My comment from the -13 about the HIP_MAC not directly proving ownership
of the private key also still applies, IMO.

   KEYMAT:  Keying material.  That is, the bit string(s) used as
      cryptographic keys.

This is also pretty divergent from RFC 7401's definition.  Do we want to
say something about "symmetric keys used for encryption and integrity
protection of HIP packets and encrypted user data packets"?

   RHASH (Responder's HIT Hash Algorithm):  In HIP DEX, RHASH is
      redefined as CMAC.  Still, note that CMAC is a message

We might also highlight the "from" part of the redefinition; something
like "Since HIP DEX does not use hash functions, an alternative
mechanism is needed for many of the places where RHASH is used.  To
match up with the HIP DEX design goals, CMAC is repurposed to perform
many of the functions where HIP-BEX uses RHASH.  Still, note that [...]"
might work.

   Security Association (SA):  An SA is a simplex "connection" that

I don't think I understand how an SA is "simplex", and RFC 7401 isn't
really enlightening me.  Help?

Section 3

   *  The HIT suite ID MUST only be a DEX HIT ID (see Section 5.2.4).

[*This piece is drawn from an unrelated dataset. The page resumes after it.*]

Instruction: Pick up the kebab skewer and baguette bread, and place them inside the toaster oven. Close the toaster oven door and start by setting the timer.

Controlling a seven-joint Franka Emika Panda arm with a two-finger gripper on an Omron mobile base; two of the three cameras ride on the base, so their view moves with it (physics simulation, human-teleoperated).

I don't think I understand where this restriction applies and what
exactly it's saying.  Section 5.2.4 covers the HIT_SUITE_LIST in R1, but
the reference seems to be made just for the specific ECDH/FOLD HIT Suite
ID (TBD2).  My current guess is that this is just writing down the
(near-)tautology that DEX HITs incorporate the ECDH/FOLD suite ID, in
which case there may not even be a need for a specific normative "MUST".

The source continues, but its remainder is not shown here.